Weighing on prices will be data from the U.S. Department of Agriculture that shows exporters struck deals to sell just 351,900 tons of soybeans to foreign buyers in the week ended Sept. 8. Traders had been expecting sales of at least 400,000 tons and as much as 600,000 tons.
The lackluster demand increases concerns about waning demand from China, the world's top soybean importer. China has increasingly shifted its business to South America from the U.S.
"Export sales were on the light side," Benson Quinn Commodities told clients in a note.
Traders are keeping a close eye on sales after the USDA on Monday raised its export outlook for the upcoming year in a monthly crop report.
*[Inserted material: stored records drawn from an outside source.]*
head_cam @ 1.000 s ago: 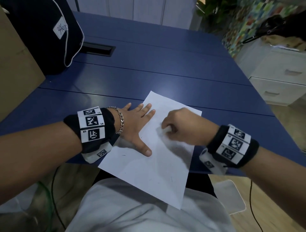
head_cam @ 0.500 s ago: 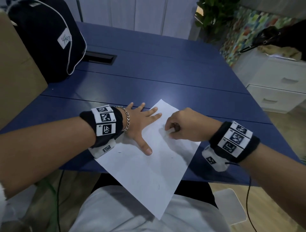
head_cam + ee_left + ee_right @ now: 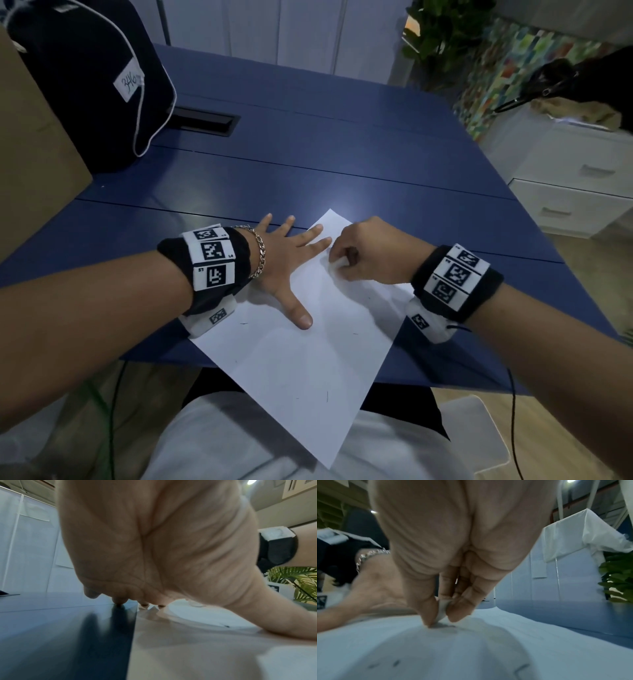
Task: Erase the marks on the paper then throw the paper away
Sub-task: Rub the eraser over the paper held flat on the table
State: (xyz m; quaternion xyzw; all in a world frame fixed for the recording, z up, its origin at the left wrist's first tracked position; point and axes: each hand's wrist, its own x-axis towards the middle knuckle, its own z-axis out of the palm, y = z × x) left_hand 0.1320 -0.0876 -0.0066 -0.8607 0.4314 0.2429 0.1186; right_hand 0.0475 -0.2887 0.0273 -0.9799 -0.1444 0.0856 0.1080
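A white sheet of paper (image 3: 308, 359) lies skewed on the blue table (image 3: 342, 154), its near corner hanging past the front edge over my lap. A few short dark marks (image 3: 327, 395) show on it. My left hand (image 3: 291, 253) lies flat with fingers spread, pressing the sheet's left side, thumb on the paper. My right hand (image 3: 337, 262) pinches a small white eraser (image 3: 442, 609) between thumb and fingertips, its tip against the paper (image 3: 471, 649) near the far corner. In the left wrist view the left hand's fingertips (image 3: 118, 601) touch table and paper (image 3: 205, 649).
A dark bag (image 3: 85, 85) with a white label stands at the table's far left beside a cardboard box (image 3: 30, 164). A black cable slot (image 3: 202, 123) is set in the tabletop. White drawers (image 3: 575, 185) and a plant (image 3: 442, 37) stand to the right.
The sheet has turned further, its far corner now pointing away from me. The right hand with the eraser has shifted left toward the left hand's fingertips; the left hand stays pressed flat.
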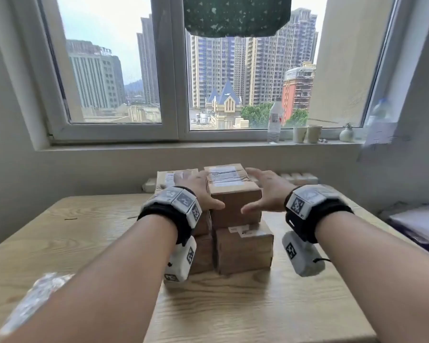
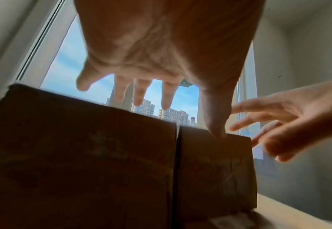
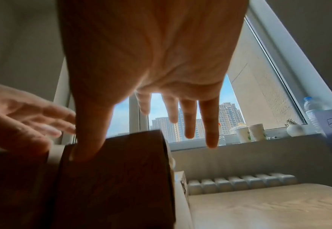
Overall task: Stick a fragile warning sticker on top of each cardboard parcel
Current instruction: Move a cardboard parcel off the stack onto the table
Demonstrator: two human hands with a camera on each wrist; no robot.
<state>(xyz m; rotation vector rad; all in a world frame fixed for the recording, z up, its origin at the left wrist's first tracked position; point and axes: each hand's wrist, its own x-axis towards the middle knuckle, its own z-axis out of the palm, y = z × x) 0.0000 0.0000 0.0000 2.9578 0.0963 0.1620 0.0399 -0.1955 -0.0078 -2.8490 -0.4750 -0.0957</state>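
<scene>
Several brown cardboard parcels are stacked on a wooden table (image 1: pixel 92 233). The top parcel (image 1: pixel 235 196) carries a white shipping label (image 1: pixel 224 175). My left hand (image 1: pixel 198 191) is at its left side and my right hand (image 1: pixel 265 191) at its right, fingers straight and spread. Both thumbs lie against its front. In the left wrist view the left hand (image 2: pixel 151 62) touches the parcel's top edge (image 2: pixel 216 162) with the thumb tip. In the right wrist view the right hand (image 3: pixel 151 62) rests its thumb on the parcel (image 3: pixel 118 178). No fragile sticker shows.
A lower parcel (image 1: pixel 243 251) sits under the top one, another (image 1: pixel 177 178) behind to the left. A blurred shiny sheet (image 1: pixel 32 300) lies at the table's left front. On the sill stand a water bottle (image 1: pixel 274 122), paper cups (image 1: pixel 307 133) and a small vase (image 1: pixel 346 133). A radiator (image 1: pixel 300 178) is behind the table.
</scene>
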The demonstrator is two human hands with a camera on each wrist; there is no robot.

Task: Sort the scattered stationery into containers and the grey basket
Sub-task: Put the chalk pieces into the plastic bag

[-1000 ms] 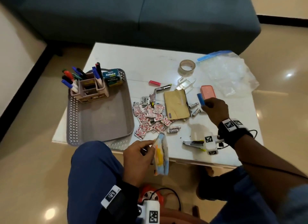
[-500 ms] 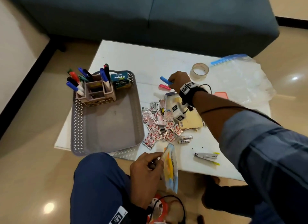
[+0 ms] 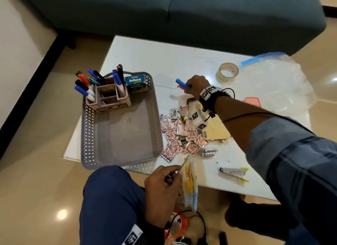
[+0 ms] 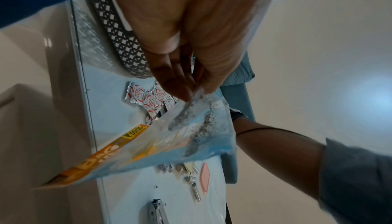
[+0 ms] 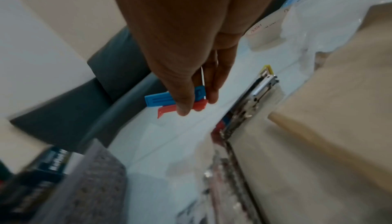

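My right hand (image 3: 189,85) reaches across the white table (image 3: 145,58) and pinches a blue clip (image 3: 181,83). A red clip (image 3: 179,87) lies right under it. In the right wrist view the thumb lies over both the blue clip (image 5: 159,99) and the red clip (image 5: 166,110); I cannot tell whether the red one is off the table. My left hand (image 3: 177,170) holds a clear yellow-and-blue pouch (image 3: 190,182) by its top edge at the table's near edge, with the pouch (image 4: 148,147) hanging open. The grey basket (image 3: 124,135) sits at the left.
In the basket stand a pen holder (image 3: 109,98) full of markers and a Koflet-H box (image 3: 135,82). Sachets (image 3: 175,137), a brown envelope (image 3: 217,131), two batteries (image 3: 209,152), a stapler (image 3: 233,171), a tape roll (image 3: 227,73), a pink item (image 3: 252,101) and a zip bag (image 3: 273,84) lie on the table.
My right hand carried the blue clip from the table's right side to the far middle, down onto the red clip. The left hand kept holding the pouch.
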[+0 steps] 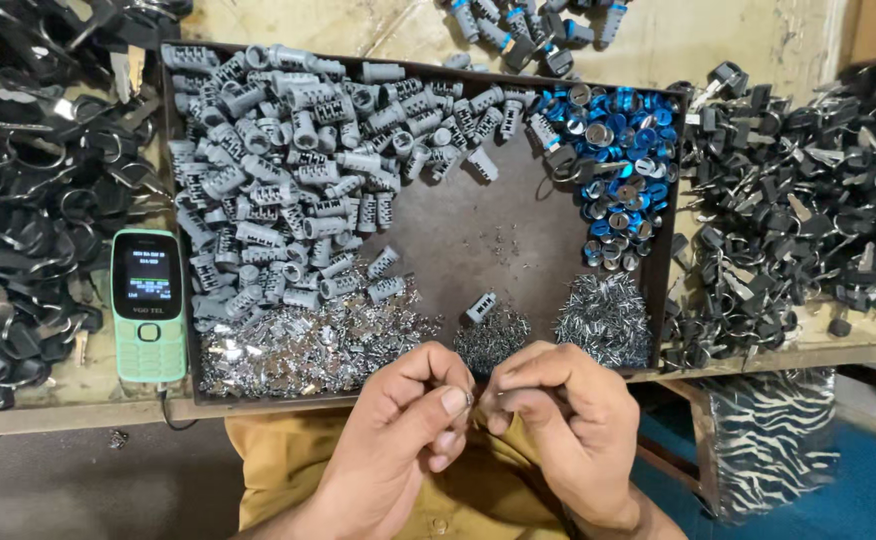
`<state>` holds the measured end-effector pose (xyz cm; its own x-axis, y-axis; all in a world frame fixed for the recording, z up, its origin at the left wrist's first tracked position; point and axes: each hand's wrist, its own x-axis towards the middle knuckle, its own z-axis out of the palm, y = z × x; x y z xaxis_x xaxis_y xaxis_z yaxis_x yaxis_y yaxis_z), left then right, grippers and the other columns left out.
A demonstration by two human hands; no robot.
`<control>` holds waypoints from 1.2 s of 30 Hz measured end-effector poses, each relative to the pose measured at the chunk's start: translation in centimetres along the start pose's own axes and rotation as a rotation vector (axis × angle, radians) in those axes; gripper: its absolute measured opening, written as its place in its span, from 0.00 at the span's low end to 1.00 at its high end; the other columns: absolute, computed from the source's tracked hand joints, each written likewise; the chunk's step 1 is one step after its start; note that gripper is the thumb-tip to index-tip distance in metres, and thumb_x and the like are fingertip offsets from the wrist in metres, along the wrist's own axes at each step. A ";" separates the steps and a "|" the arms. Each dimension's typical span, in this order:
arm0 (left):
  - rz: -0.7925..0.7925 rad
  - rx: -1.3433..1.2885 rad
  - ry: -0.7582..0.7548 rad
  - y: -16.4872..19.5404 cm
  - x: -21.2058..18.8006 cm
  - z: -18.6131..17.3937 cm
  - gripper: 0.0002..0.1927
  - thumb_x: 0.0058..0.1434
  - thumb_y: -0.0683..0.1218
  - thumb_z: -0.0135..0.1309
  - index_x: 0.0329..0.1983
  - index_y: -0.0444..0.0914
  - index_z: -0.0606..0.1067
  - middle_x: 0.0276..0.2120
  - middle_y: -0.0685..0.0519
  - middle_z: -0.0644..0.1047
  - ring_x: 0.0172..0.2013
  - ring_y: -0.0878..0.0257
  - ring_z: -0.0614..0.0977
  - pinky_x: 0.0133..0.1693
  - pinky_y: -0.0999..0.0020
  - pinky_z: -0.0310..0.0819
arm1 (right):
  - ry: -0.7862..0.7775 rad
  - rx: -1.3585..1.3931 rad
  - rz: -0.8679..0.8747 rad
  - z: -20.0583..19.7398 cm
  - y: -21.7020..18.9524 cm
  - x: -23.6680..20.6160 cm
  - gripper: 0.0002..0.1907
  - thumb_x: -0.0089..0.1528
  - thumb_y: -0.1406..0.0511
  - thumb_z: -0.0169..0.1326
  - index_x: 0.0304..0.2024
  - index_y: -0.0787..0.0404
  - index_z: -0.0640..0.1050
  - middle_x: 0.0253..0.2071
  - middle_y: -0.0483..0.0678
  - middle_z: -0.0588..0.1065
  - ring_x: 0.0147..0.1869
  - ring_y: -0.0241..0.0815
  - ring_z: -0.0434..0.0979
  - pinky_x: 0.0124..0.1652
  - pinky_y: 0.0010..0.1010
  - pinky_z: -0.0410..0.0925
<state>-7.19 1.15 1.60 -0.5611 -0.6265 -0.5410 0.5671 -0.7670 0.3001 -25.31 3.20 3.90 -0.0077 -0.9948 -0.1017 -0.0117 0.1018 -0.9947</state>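
My left hand (408, 425) and my right hand (558, 420) meet at the fingertips just below the front edge of a dark tray (478, 240). Between thumb and forefinger of both sits a small silver metal part (473, 400), mostly hidden by the fingers. The tray holds a large heap of grey lock cylinders (298, 170), a cluster of blue caps (618, 160), and piles of tiny shiny metal pieces (308, 345) along the near edge. One grey cylinder (481, 306) lies alone near the front.
A green keypad phone (148, 305) with a lit screen lies left of the tray. Black keys with rings are heaped at left (28, 200) and right (808, 200). More cylinders (528, 25) lie beyond the tray. A striped cloth (768, 440) hangs below the bench.
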 end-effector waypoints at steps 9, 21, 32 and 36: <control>0.011 0.047 -0.043 0.2 -0.4 -0.5 0.05 0.69 0.42 0.51 0.37 0.37 0.71 0.25 0.60 0.67 0.24 0.74 0.65 0.26 0.77 0.58 | 0.035 -0.241 -0.155 1.0 1.5 -0.8 0.10 0.73 0.64 0.46 0.39 0.63 0.70 0.36 0.49 0.71 0.35 0.32 0.65 0.38 0.23 0.63; 0.024 -0.047 -0.058 0.2 -1.3 -0.9 0.05 0.69 0.44 0.52 0.39 0.37 0.72 0.28 0.59 0.71 0.26 0.74 0.67 0.27 0.79 0.59 | 0.078 -0.557 -0.377 4.0 2.1 -0.8 0.09 0.63 0.74 0.52 0.43 0.61 0.67 0.36 0.49 0.70 0.37 0.41 0.71 0.38 0.29 0.67; 0.093 0.010 -0.079 -0.1 -1.3 -1.5 0.05 0.70 0.43 0.53 0.40 0.36 0.71 0.30 0.59 0.71 0.27 0.73 0.68 0.29 0.77 0.62 | 0.075 -0.531 -0.346 4.2 1.1 -0.6 0.09 0.63 0.73 0.56 0.42 0.62 0.69 0.35 0.49 0.72 0.35 0.38 0.72 0.35 0.25 0.65; 0.115 0.060 -0.071 0.0 -1.3 -1.5 0.05 0.69 0.43 0.53 0.40 0.37 0.71 0.29 0.59 0.71 0.27 0.73 0.69 0.29 0.77 0.63 | 0.071 -0.525 -0.339 4.1 1.1 -0.7 0.09 0.63 0.72 0.58 0.41 0.61 0.70 0.35 0.49 0.73 0.35 0.37 0.72 0.34 0.24 0.66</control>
<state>-5.52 2.19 1.14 -0.5369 -0.7173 -0.4441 0.5939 -0.6952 0.4049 -21.24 3.98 2.81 0.0164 -0.9713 0.2373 -0.5145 -0.2117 -0.8310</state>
Some traders expect demand to increase in the short term as prices have pulled back nearly 6% since the November contract topped a three-year high in late August.
Prices may continue to pull back as the U.S. harvest begins in the Midwest in the next few weeks, attracting more buyers to the market, traders said. Some were encouraged when the USDA said Wednesday private exporters had sold 106,000 tons of soybeans to China.
"The Chinese are notorious for buying on weakness, so maybe we have gotten prices low enough to attract them back to our market," said Tomm Pfitzenmaier, analyst for Summit Commodity Brokerage in Iowa.
In other news, there were conflicting opinions about cold weather that threatened to hurt crops in the northern Midwest. AgResource Co., a well-known agricultural consultancy in Chicago, said temperatures were not as cold as initially feared. Freese-Notis Weather said the cold snap met expectations, with lows of 32 degrees or colder "quite common" in northern Iowa, Minnesota, western Wisconsin, and eastern parts of North and South Dakota.